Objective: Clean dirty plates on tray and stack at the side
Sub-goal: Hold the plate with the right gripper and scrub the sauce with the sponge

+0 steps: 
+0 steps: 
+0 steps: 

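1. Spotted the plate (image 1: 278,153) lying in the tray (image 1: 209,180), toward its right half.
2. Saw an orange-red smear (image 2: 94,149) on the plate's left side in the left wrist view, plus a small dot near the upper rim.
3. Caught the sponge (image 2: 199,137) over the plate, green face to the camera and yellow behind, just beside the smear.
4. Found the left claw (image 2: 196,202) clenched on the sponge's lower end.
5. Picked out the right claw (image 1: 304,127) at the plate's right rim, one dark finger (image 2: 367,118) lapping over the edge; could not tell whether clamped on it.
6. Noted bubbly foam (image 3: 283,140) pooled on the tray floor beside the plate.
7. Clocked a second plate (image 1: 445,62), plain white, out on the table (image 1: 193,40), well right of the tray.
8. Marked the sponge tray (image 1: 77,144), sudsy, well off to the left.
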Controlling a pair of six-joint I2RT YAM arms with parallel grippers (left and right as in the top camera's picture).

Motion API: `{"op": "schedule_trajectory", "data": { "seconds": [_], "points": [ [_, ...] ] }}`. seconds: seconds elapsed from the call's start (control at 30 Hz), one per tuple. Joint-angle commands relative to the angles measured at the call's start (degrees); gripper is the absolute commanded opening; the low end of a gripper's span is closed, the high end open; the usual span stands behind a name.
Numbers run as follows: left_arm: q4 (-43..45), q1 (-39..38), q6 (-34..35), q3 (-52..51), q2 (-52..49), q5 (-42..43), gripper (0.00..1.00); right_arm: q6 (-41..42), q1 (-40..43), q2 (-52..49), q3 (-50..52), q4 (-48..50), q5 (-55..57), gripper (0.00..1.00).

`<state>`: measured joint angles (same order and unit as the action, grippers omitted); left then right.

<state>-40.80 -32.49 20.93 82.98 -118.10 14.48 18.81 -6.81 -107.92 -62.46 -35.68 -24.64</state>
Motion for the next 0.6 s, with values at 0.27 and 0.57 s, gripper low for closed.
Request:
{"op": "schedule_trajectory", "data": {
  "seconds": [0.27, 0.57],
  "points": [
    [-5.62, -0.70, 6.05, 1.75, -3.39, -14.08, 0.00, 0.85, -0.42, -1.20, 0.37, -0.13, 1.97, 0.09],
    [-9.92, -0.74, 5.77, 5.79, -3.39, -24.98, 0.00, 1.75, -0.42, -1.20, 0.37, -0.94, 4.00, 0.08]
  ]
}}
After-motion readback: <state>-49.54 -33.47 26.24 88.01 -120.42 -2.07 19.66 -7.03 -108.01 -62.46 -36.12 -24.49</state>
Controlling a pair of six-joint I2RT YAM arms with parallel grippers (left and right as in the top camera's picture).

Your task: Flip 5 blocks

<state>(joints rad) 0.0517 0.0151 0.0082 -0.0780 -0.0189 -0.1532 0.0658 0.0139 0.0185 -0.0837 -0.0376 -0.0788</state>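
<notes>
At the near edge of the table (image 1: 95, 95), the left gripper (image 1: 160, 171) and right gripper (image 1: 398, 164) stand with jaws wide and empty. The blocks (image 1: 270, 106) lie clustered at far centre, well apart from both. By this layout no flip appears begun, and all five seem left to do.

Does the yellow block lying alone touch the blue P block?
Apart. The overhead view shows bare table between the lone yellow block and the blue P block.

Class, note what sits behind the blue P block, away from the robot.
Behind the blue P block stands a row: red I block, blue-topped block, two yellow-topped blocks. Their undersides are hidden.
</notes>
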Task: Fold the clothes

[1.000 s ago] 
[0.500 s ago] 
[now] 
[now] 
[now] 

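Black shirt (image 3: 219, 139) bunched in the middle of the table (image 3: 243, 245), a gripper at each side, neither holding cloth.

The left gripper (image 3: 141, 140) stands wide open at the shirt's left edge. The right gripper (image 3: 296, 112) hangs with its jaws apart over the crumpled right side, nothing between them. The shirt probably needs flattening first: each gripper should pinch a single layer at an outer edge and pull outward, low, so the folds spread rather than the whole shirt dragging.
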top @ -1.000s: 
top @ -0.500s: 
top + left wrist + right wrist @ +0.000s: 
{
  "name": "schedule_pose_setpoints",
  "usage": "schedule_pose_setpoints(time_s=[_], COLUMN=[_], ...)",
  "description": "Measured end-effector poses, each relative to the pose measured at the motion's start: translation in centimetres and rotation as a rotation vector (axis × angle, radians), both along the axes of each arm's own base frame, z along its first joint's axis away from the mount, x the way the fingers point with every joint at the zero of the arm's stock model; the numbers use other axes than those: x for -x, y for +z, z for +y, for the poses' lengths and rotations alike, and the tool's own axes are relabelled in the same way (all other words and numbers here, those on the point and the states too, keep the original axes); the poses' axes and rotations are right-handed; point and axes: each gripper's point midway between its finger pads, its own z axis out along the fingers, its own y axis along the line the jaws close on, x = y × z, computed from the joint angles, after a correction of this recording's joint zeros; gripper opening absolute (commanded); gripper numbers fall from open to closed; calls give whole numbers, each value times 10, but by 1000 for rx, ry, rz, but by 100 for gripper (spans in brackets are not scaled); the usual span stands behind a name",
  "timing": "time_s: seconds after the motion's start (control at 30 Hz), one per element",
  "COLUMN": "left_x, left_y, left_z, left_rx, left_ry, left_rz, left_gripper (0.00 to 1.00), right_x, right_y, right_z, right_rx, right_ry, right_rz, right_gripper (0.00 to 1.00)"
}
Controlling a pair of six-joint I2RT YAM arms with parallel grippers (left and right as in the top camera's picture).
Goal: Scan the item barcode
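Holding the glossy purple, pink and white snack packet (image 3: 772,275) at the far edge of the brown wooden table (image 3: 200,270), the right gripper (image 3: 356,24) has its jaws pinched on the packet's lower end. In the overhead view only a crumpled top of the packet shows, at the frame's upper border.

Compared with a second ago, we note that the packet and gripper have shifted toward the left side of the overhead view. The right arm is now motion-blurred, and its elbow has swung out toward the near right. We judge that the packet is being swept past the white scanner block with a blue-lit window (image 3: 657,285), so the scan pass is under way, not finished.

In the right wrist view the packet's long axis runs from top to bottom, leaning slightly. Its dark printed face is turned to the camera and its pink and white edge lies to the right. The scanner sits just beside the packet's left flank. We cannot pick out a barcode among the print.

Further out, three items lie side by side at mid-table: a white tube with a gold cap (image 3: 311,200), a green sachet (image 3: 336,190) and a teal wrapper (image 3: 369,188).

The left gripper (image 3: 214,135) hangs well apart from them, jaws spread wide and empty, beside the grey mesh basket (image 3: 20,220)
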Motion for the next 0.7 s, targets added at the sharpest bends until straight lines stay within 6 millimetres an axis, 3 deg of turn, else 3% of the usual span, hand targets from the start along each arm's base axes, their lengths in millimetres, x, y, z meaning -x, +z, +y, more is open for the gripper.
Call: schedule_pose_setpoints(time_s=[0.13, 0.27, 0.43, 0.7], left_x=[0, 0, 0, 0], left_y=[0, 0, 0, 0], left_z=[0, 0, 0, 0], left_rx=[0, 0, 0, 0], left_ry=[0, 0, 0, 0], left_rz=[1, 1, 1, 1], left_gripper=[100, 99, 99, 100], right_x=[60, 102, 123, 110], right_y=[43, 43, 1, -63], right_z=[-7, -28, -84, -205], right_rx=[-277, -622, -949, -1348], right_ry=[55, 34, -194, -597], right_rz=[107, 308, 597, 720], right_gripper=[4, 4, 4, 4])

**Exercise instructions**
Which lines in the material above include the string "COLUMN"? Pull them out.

**Response to the task**
  "usage": "schedule_pose_setpoints(time_s=[_], COLUMN=[_], ...)",
  "COLUMN": "left_x, left_y, left_z, left_rx, left_ry, left_rz, left_gripper (0.00 to 1.00), right_x, right_y, right_z, right_rx, right_ry, right_rz, right_gripper (0.00 to 1.00)"

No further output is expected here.